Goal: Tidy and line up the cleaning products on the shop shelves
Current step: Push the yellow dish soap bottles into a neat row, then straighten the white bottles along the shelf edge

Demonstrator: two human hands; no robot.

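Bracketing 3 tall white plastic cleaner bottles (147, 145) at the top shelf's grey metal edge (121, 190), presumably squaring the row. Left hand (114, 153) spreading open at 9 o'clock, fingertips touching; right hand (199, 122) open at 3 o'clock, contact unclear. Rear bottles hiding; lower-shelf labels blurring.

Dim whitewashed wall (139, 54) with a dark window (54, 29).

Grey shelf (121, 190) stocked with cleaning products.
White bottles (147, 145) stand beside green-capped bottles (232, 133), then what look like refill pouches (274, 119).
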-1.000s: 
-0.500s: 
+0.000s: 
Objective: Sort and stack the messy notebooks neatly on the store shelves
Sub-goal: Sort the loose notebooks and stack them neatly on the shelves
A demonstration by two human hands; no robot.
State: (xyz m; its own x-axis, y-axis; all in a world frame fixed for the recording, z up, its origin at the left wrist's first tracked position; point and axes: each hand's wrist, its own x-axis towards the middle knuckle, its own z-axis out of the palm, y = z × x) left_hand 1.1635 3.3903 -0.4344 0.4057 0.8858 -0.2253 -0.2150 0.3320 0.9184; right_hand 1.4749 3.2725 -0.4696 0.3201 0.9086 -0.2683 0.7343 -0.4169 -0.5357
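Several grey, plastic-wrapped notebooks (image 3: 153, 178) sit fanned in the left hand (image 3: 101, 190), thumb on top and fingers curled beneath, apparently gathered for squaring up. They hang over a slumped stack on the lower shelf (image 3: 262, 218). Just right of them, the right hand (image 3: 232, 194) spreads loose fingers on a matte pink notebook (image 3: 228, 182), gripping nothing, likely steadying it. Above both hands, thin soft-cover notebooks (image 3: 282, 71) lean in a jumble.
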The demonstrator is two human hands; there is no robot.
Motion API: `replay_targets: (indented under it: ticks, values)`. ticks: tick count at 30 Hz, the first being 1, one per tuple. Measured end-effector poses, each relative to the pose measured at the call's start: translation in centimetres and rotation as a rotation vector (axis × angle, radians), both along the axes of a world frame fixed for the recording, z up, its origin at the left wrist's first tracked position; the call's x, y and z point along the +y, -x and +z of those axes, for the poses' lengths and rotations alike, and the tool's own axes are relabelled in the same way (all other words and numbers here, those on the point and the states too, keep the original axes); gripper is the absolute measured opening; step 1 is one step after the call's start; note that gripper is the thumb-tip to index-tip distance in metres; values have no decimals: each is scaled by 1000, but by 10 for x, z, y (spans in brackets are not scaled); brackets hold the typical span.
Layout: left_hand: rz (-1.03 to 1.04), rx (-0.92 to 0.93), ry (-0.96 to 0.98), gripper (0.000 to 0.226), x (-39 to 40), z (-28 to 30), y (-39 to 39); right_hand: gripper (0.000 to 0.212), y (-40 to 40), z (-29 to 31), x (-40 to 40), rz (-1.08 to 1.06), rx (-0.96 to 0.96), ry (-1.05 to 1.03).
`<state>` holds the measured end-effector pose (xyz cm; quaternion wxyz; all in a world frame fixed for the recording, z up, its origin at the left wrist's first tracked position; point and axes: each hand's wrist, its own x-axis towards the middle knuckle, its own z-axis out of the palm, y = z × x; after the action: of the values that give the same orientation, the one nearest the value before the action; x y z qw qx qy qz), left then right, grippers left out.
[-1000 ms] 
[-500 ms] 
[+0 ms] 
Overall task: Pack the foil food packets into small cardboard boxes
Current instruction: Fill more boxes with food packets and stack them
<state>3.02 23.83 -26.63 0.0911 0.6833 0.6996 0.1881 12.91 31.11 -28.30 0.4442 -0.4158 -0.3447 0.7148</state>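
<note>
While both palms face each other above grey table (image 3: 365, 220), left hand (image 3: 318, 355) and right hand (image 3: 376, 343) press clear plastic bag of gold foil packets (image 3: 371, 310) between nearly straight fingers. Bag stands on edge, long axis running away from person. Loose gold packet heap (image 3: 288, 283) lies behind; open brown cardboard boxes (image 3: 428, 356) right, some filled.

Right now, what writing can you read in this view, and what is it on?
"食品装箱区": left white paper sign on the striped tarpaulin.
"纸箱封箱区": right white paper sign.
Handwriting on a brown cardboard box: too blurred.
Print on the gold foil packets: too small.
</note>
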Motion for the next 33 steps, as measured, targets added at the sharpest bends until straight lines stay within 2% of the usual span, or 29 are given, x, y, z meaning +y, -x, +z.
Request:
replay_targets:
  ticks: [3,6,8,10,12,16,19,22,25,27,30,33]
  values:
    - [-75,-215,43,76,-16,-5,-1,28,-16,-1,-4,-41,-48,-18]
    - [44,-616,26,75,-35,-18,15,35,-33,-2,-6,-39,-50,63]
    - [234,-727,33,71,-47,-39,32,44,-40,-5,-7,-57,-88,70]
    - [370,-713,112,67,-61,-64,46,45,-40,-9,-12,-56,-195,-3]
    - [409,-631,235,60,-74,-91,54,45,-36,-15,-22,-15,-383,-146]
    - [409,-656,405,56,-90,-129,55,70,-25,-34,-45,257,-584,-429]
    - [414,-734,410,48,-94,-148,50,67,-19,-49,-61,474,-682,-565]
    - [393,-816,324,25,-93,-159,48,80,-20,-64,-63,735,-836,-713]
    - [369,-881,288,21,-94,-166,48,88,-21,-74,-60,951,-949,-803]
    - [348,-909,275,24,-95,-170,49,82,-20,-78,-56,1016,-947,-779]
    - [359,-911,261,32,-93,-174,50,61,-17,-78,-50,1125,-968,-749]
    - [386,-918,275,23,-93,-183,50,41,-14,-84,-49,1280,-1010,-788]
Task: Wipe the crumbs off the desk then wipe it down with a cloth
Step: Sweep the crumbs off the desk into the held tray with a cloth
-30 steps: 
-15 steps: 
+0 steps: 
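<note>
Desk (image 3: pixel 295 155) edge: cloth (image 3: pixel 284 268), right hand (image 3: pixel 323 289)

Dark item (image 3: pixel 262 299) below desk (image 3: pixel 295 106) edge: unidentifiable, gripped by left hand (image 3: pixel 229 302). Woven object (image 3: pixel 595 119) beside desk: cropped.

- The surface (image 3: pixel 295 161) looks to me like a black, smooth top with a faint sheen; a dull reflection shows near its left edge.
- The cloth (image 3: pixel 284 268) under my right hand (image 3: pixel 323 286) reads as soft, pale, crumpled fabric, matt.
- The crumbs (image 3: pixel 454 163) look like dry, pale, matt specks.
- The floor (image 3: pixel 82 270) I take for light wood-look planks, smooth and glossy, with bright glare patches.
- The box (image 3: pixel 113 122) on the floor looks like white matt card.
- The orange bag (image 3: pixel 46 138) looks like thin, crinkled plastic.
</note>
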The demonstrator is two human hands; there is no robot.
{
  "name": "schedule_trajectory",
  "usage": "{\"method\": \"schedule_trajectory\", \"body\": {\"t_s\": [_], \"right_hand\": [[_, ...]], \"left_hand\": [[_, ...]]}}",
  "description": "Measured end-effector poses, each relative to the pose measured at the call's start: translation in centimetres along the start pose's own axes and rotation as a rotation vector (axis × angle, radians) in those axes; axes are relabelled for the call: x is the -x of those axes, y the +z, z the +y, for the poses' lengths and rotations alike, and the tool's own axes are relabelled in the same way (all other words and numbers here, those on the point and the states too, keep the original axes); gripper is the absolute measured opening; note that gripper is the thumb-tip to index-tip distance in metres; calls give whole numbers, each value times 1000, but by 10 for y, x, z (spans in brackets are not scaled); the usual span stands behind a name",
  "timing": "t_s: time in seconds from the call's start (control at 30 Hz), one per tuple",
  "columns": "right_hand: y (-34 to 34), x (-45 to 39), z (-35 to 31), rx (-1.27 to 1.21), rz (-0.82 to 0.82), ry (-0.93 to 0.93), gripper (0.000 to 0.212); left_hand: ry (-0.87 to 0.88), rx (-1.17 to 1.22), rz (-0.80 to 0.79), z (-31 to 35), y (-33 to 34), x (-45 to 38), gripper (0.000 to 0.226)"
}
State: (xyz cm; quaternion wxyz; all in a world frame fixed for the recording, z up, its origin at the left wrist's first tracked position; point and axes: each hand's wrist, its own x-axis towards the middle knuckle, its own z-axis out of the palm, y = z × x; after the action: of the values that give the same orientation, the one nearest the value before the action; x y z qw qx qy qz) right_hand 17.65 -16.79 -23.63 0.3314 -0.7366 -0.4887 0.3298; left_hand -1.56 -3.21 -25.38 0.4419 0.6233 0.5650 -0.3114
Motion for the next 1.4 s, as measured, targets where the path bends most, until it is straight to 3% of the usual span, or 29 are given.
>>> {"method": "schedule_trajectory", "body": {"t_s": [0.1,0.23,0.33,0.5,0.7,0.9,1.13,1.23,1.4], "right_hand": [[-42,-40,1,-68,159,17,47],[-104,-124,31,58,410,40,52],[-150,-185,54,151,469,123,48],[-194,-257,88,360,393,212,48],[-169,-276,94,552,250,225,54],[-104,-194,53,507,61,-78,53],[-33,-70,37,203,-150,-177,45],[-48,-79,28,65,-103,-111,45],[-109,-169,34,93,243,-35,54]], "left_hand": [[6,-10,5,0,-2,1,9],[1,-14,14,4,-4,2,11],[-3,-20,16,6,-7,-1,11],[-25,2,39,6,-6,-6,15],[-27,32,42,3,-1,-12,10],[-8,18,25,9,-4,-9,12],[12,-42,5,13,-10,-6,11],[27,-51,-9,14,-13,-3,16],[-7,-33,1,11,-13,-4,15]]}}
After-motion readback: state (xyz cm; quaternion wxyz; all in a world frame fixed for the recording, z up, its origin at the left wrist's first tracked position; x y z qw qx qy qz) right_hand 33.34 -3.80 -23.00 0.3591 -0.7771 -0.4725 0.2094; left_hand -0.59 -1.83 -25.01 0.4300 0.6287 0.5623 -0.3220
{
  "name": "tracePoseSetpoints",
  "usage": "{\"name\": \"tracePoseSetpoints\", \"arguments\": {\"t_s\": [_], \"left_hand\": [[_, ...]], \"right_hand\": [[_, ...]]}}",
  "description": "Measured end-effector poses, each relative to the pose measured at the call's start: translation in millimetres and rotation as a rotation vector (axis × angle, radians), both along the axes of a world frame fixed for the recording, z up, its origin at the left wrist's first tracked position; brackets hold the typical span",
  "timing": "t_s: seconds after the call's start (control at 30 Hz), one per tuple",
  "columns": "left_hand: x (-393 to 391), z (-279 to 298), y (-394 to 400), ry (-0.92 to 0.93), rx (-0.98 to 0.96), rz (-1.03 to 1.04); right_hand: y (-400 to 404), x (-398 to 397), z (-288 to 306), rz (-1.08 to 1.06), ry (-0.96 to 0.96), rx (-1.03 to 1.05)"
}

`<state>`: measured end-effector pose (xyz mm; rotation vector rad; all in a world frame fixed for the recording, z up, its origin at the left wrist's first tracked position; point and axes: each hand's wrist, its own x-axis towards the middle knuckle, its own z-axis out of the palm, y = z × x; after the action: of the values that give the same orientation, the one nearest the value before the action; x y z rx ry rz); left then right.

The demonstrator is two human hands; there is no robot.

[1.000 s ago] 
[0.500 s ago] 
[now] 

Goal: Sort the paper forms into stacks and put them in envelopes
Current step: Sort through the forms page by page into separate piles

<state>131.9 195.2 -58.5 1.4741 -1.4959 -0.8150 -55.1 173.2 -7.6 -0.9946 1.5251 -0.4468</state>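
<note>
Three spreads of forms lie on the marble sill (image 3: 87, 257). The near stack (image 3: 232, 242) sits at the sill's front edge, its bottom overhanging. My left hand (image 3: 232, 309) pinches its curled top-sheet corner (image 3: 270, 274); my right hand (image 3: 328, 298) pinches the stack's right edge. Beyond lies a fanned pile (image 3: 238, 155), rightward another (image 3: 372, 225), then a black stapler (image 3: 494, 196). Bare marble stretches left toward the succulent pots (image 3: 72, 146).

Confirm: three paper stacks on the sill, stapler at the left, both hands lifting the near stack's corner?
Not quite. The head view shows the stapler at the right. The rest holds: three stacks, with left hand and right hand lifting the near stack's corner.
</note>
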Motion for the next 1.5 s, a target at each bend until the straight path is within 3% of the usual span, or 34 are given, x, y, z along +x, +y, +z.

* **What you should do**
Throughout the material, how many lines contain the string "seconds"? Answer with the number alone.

* **Task solution**
2